Закрыв глаза, прислонил голову к фюзеляжу, и Моран увидел, как расслабляется его лицо: конструктор напоминал сейчас монаха, погружающегося в медитацию.
Штурман тихо спросил:
— Так мы можем рассчитывать, что улетим в воскресенье?
— Не вижу ничего такого, что могло бы нам помешать.
«24-е сутки. Кончилась последняя вода. Сегодня утром выдачи не было. Работа продвигается, но все мы слишком ослабели, чтобы радоваться. Просто надеемся как-то продержаться».
Больше, кажется, писать было нечего. Обычно он упоминал об Альберте, но сегодня не нашёл ничего достойного внимания. Три дня назад он попробовал описать того Альберта, которого увидел там, у верблюжьего трупа, но не нашёл слов. Дневник ведь для того, чтобы записывать события. Сам он никогда не забудет длинный костлявый нос Альберта и его вопль в тот момент, когда он почти на лету схватил стервятника и голыми руками свернул ему голову, а потом крутил над собой чёрную массу перьев, продолжая издавать страшный воинственный клич. В этот миг лицо Альберта преобразилось. Это было похоже на некое символическое действо — что-то вроде Георгия и Змия, Добра и Зла, человека, побеждающего чёрного ангела смерти.

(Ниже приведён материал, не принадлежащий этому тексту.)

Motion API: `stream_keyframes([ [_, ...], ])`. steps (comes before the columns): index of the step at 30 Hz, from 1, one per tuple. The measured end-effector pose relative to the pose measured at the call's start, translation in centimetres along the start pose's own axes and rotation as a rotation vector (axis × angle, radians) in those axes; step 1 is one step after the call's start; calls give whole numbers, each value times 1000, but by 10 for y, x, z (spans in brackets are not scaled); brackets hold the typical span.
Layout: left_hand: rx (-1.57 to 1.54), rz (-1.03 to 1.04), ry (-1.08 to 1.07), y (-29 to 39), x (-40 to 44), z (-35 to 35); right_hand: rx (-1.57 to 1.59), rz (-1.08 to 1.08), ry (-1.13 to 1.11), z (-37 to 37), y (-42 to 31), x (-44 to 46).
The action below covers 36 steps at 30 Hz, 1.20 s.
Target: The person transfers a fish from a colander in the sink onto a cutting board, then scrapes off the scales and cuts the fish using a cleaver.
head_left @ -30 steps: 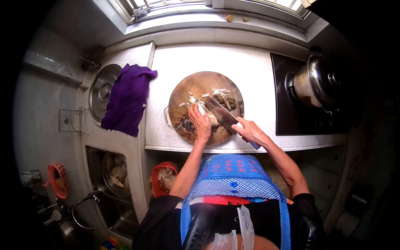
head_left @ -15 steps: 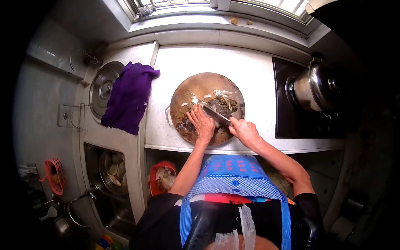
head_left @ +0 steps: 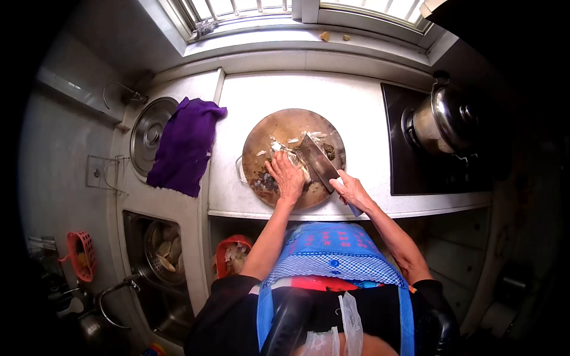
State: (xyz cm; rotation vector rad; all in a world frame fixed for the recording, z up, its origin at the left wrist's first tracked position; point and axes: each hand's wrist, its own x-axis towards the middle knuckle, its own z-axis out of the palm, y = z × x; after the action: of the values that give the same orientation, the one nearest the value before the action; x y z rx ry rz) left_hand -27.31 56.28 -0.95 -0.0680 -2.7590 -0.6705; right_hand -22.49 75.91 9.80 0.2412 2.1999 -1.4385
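A round wooden chopping board [head_left: 279,121] with a metal side handle lies on the white counter. My left hand [head_left: 287,178] presses down on a pale, wet piece of food [head_left: 295,159], its fingers spread slightly over it. In my right hand [head_left: 351,193] is the handle of a cleaver, and its broad blade [head_left: 319,161] lies tilted just right of the food. Dark scraps [head_left: 329,151] rest beyond the blade, and small white bits [head_left: 276,145] are scattered on the board. What the food is, I cannot tell for certain.
A purple cloth [head_left: 185,145] partly covers a round metal lid [head_left: 145,133] at the left. Below is a sink with a colander [head_left: 157,255] of pale pieces. A red basket [head_left: 222,261] sits under the counter edge. A lidded pot [head_left: 436,121] stands on the black stove [head_left: 409,172].
The cleaver blade has turned from nearly edge-on to showing its flat side, and has shifted slightly right of the food. My left hand stays on the food. The whole view has shifted slightly.
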Motion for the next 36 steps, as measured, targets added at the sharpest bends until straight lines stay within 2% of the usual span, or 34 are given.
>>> stream_keyframes([
  [1,3,-4,1,0,1,-1,-1,-2,-5,-2,-5,0],
  [3,-33,31,22,-2,0,-1,-286,-222,90,-7,-11,-2],
  [8,-10,23,7,-3,0,-1,-472,-227,-32,-18,-23,9],
  [10,-4,21,7,-1,0,-2,-273,-84,-37,-20,-23,16],
  [11,-7,23,-1,-1,0,-3,-155,48,-123,-28,-20,19],
  [12,-8,25,-7,-1,1,-3,-159,47,-126,-31,-14,20],
  [14,-17,16,-13,-1,0,-5,132,193,-139,-34,0,18],
  [20,-26,18,-15,0,1,-5,17,71,-82,-31,-4,8],
  [22,-20,24,-16,0,0,-6,-276,-111,-24,-23,-22,14],
  [23,-9,26,-21,-1,1,-6,-328,-179,-12,-20,-22,20],
  [28,46,38,-31,-6,1,-12,-412,-173,-34,-27,5,19],
  [31,14,129,-183,-17,17,-35,-451,-134,44,-18,7,5],
  [32,-64,177,-225,-30,24,-36,-381,-140,131,-15,12,1],
  [34,-197,341,-284,-43,38,-42,-308,-145,218,-14,17,-6],
  [36,-189,559,-602,-48,62,-51,-181,9,125,-15,17,-15],
])
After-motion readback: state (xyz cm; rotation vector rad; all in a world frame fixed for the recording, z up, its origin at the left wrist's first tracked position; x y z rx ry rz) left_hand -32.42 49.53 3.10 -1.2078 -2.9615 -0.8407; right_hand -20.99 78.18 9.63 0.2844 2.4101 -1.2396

Но в дневнике так не напишешь — покажется высокопарным.
Было ещё кое-что, чего он не смог описать в дневнике: выражение лица бедняги Альберта, после того как они в течение шести часов «дистиллировали» кровь. Трубка выпустила немного пара, давшего с напёрсток воды, и замолкла. Альберт снял трубку, сунул в испаритель палку и вытащил её, покрытую чем-то вроде чёрной патоки.
— Не пойдёт, Дейв. Не пойдёт…
Содержимое попросту свернулось. Пришлось уговорить Стрингера отдать им треть охлаждающей жидкости из левого бака, оставив самый минимум для полёта. Сейчас она дистиллировалась. Уотсон отполировал несколько дюралевых панелей, чтобы фокусировать солнечные лучи на затенённой стороне испарителя. Жидкость кипятилась с понедельника и пока дала лишь четыре бутылки пригодной для питья воды — мало, но все же кое-что.
Итак, их экспедиция прошла впустую. Даже мясом верблюда они воспользоваться не могли — самая малость вареного мяса десятикратно усилила бы жажду. Ну что ж… Вот и все, о чем можно сказать. В воскресенье, если повезёт, их здесь не будет. Об этом лучше не думать. Если слишком чего-то хочешь, то можешь быть уверен — его не будет. Многое может случиться до воскресенья. Может не завестись мотор. Может настолько ослабеть Таунс, что ему будет не по силам управлять рычагами. Может ошибиться Стрингер. Об этом лучше не думать. Вообще, незачем думать — надо просто лежать не двигаясь весь день и притворяться, будто не чувствуешь, как из тебя выходит последняя влага, даже в тени. А ночью все силы отдавать работе — и верить в Стрингера.
Он глянул на Альберта, забывшегося в глубоком сне. На измятом обожжённом лице клювом торчал костистый нос. Бедный Альберт — сегодня он чуть не надорвал себе сердце, пытаясь объяснить обезьянке, что воды больше не будет.
Уотсона разбудил кошмар: ему приснились бурые с золотыми головами змеи, которые превращались в ремни портупеи. Должно быть, на какое-то мгновение у него оборвалось дыхание — оттого и проснулся. Работавшие, как кузнечные меха, лёгкие шумно вдыхали сухой жаркий воздух. Из разбитого носа опять сочилась кровь, к нему было больно прикоснуться.
Со вчерашнего дня его начали мучить сомнения, что не все будет устлано розами, даже если он и выберется отсюда.
— Итак, было два случая, когда капитан Харрис покидал базу без вас?
— Да, сэр.
— В первый раз вам пришлось остаться, потому что вы растянули лодыжку. Во второй раз, утверждаете вы, капитан Харрис приказал вам остаться на базе для охраны гражданских лиц на случай, если ему не удастся возвратиться после своей миссии?